For most people on the edge of retirement, they’re already pretty cognizant of life’s potential speed bumps, but what some may not realize is their dreams are larger than their savings. The biggest uninsured risk that most people face is that something good will happen, and you live a long life: We buy insurance for our cars. We need to buy insurance for ourselves.

darkbluecar_tnIf you have an active lifestyle and you want to make sure you have enough income to cover living expenses and have enough to enjoy your retirement. If you are concerned you will live many years beyond their life expectancy, and run out of money, an annuity is compelling.

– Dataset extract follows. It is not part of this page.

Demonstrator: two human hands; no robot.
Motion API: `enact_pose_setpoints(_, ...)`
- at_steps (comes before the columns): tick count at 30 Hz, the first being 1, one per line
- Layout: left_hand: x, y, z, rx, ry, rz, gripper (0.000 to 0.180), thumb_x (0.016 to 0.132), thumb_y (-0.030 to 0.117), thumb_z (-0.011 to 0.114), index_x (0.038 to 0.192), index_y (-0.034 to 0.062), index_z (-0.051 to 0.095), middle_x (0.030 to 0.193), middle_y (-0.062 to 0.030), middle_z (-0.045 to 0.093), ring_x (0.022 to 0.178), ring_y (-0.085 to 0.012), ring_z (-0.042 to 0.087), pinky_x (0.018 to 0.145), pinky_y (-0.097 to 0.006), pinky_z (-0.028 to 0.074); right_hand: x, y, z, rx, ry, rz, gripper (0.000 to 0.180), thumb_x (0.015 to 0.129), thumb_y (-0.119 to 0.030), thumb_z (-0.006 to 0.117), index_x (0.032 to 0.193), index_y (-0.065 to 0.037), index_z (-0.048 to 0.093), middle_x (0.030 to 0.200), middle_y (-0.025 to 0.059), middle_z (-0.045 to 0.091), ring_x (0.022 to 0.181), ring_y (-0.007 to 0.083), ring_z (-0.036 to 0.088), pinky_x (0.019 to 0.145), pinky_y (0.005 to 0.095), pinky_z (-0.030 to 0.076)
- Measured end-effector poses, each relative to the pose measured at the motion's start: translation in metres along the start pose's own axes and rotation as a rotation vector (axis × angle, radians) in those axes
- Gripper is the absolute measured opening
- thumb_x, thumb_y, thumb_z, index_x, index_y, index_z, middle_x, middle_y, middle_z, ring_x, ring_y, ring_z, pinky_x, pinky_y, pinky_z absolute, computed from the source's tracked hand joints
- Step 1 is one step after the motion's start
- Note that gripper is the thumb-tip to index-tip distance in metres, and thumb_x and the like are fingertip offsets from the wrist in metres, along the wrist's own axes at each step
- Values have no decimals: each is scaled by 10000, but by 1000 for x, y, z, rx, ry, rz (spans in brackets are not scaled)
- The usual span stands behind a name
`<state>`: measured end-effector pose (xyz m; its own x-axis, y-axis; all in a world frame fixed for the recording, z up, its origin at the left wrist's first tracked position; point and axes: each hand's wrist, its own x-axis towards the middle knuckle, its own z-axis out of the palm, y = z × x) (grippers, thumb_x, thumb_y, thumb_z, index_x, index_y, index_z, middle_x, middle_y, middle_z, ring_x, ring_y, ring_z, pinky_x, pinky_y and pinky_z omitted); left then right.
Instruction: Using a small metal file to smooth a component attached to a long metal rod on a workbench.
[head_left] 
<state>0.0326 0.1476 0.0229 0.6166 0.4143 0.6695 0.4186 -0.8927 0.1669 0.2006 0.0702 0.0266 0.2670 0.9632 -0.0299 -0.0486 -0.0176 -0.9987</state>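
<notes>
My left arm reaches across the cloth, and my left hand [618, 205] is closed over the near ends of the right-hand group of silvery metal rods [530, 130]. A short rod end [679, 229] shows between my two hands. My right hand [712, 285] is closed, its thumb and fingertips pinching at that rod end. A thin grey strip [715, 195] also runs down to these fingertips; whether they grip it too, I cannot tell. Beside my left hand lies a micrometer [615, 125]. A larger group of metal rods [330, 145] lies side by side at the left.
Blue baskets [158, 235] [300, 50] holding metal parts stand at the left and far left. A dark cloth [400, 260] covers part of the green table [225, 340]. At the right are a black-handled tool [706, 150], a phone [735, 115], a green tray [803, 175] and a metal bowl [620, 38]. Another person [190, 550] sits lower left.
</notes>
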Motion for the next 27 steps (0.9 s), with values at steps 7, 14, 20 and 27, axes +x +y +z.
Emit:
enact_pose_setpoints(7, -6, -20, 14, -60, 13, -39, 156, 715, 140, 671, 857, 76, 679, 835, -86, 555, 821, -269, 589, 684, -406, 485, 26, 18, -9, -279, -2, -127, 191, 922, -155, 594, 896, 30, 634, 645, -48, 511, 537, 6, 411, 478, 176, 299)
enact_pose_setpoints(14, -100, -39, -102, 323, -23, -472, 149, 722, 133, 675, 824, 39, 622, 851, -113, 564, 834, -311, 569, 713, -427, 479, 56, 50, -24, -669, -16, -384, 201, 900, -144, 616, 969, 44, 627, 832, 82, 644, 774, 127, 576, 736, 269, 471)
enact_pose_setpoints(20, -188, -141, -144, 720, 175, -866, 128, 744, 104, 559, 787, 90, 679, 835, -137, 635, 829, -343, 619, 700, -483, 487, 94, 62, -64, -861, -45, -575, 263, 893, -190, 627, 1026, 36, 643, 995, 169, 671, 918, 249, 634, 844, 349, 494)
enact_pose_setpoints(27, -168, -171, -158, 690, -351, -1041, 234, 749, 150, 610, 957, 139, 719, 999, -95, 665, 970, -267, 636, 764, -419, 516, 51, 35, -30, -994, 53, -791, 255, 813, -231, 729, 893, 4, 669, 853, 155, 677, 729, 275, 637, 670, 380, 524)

Annuities protect against that outcome. They promise regular payments as long as you (and your spouse) live, so that you won’t outlast your retirement savings.  Once people get an education then buying annuities is really a no-brainer.

Retirement income has three pillars: Social Security, Pensions and private pensions and savings. The demise of defined benefit pensions, where retirees are guaranteed an income stream for life, even if the sum of those payments exceeds the accumulated contributions of the employee. It is determined based on the employee’s income, years of service and age, rather than market returns.

In the private sector, these plans are now a rarity. Many private-sector workers have defined contribution plans (401k) where both the employee and employer contribute to a retirement account. At retirement, the accumulated sum from those contributions will determine the amount of pension payments. Market fluctuations — like the 2008 crash — can dramatically affect the value of these pensions.

The establishment of an annuity is an excellent way to provide for the future financial security of a recipient. A deferred fixed annuity bears a very close resemblance to a traditional pension. During the accumulation stage, the annuity holder makes regular payments to the issuer of the annuity, an insurance company. Those payments are invested and the gains grow tax-deferred. Just as with a pension, the accumulation phase eventually ends and the proceeds are distributed to the recipient.

Once distribution payments begin, the general principle underlying an annuity mirrors that of the pension – to provide a level, lifelong income stream to the recipient.

A fixed annuity is a type of investment that many individuals choose when planning for retirement.  Once you purchase this type of product, the insurance company guarantees to provide you with a regular monthly payment during your retirement years. One option of an immediate annuity is to take a payout sufficient to cover ordinary expenses. The plan offers greater safety of principal and more flexibility.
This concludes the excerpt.